— AIM OF THE EXERCISE —
Return all of the data exactly as written, without the pictures.

— COLLECTED DATA —
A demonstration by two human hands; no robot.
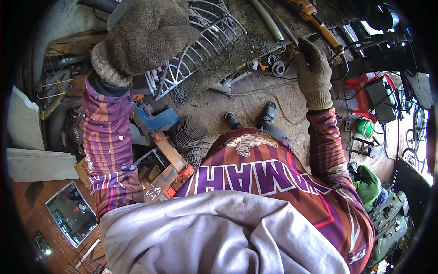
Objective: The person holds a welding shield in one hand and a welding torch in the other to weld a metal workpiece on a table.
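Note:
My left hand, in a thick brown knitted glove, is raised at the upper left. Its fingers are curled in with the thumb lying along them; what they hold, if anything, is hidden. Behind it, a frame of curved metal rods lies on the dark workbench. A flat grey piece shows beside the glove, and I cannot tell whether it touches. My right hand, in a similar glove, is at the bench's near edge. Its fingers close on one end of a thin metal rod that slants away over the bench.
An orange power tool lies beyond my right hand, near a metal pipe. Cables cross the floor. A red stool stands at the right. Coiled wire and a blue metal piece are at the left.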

— TASK SOLUTION —
A demonstration by two human hands; no robot.
Objective: The person holds a welding shield in one hand and a welding torch in the other to weld a metal workpiece on a table.
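Note:
My left hand, in a thick brown knitted glove, is raised at the upper left. Its fingers are curled in with the thumb lying along them; what they hold, if anything, is hidden. Behind it, a frame of curved metal rods lies on the dark workbench. A flat grey piece shows beside the glove, and I cannot tell whether it touches. My right hand, in a similar glove, is at the bench's near edge. Its fingers close on one end of a thin metal rod that slants away over the bench.
An orange power tool lies beyond my right hand, near a metal pipe. Cables cross the floor. A red stool stands at the right. Coiled wire and a blue metal piece are at the left.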

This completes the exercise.